WORK TASK – Return the full listing character for character, without its pictures.

GIVEN DATA –
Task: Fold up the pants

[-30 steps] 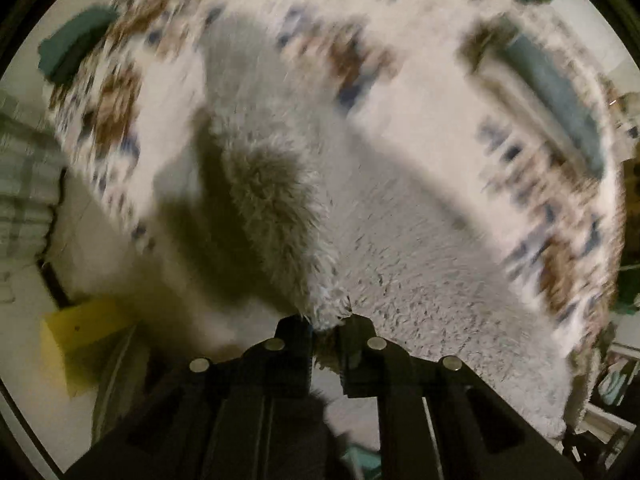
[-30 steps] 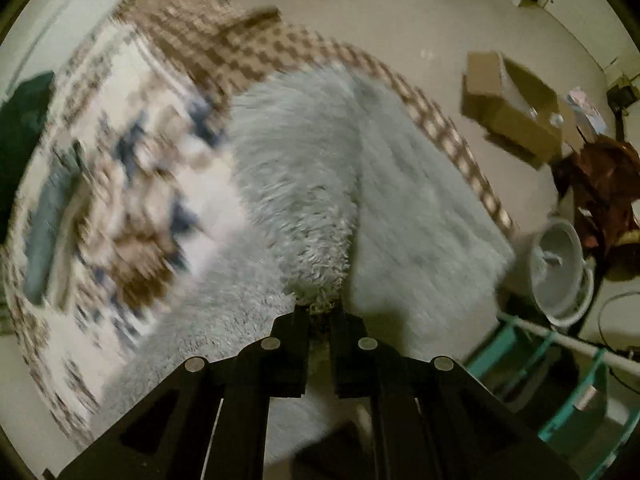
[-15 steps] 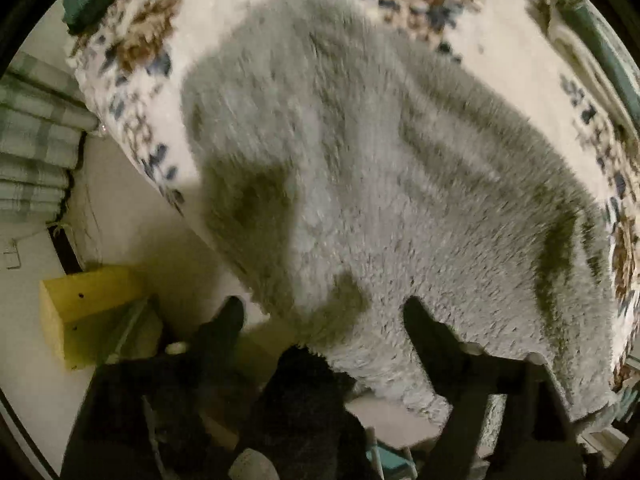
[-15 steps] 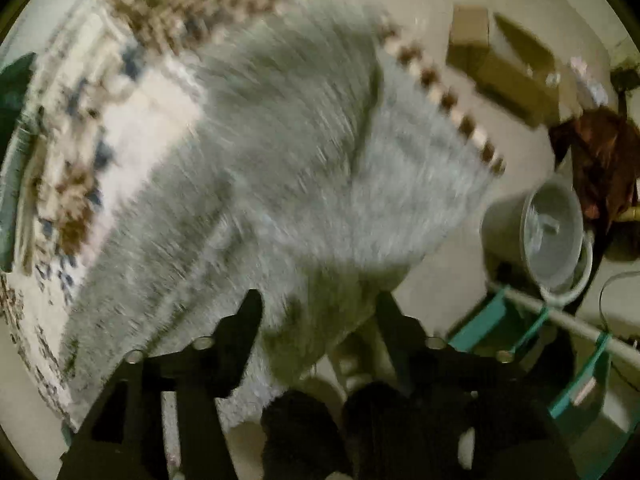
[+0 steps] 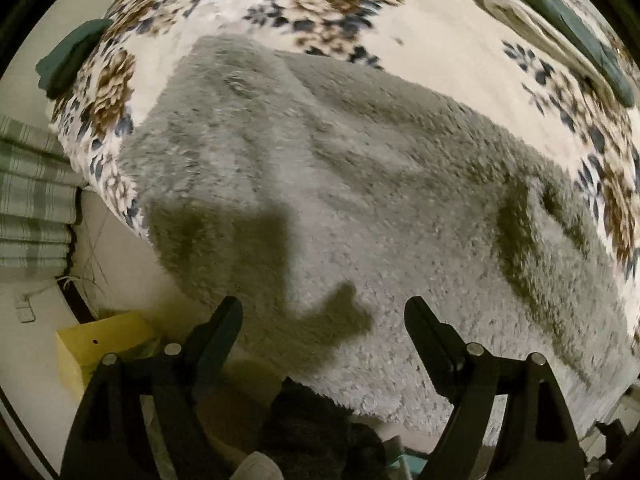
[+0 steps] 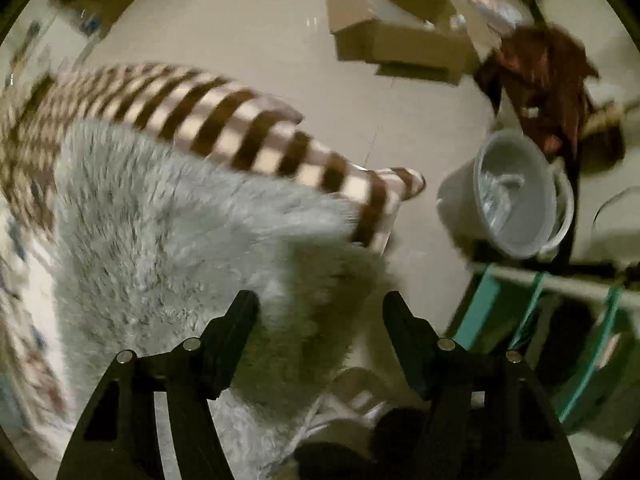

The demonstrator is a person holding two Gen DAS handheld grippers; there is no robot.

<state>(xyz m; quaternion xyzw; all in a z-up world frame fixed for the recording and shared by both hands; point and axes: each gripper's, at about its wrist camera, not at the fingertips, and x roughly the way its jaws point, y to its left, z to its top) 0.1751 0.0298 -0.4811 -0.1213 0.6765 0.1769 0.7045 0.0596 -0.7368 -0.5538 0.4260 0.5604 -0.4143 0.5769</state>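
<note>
While both tongs gape, pants overhang bed edge.

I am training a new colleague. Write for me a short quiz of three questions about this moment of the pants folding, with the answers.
1. True or false: the left tool is shut on the grey fluffy pants.
2. On what do the pants lie? A) the floral blanket B) the cardboard box C) the grey bucket
3. Fill in: in the right wrist view, the right tool is ____, and a brown and cream ____ blanket lies beyond the pants.

Key
1. False: its jaws stand wide apart, with nothing between them.
2. A
3. open; checked
</note>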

YOUR SOLUTION –
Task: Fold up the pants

[-30 steps] 
[-30 steps] 
[-15 steps] 
[-15 steps] 
[+0 steps] 
[+0 steps] 

The demonstrator is a person holding two Gen DAS handheld grippers; there is no robot.

<state>(xyz m; quaternion xyzw; all in a z-up world frame fixed for the recording and shared by both hands; point and axes: each gripper's, at about its wrist camera, not at the fingertips, and x roughly the way its jaws point, y to its left, z to its top) 0.1751 0.0298 -0.4811 -0.1213 0.6765 0.1769 0.7045 0.0596 -0.7368 -0.5538 0.4260 0.5604 -0.4143 0.5769</state>
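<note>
While both tongs gape, pants overhang bed edge.

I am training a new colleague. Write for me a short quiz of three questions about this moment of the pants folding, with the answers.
1. True or false: the left tool is shut on the grey fluffy pants.
2. On what do the pants lie? A) the floral blanket B) the cardboard box C) the grey bucket
3. Fill in: in the right wrist view, the right tool is ____, and a brown and cream ____ blanket lies beyond the pants.

Key
1. False: its jaws stand wide apart, with nothing between them.
2. A
3. open; checked
</note>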

The exercise requires nothing further.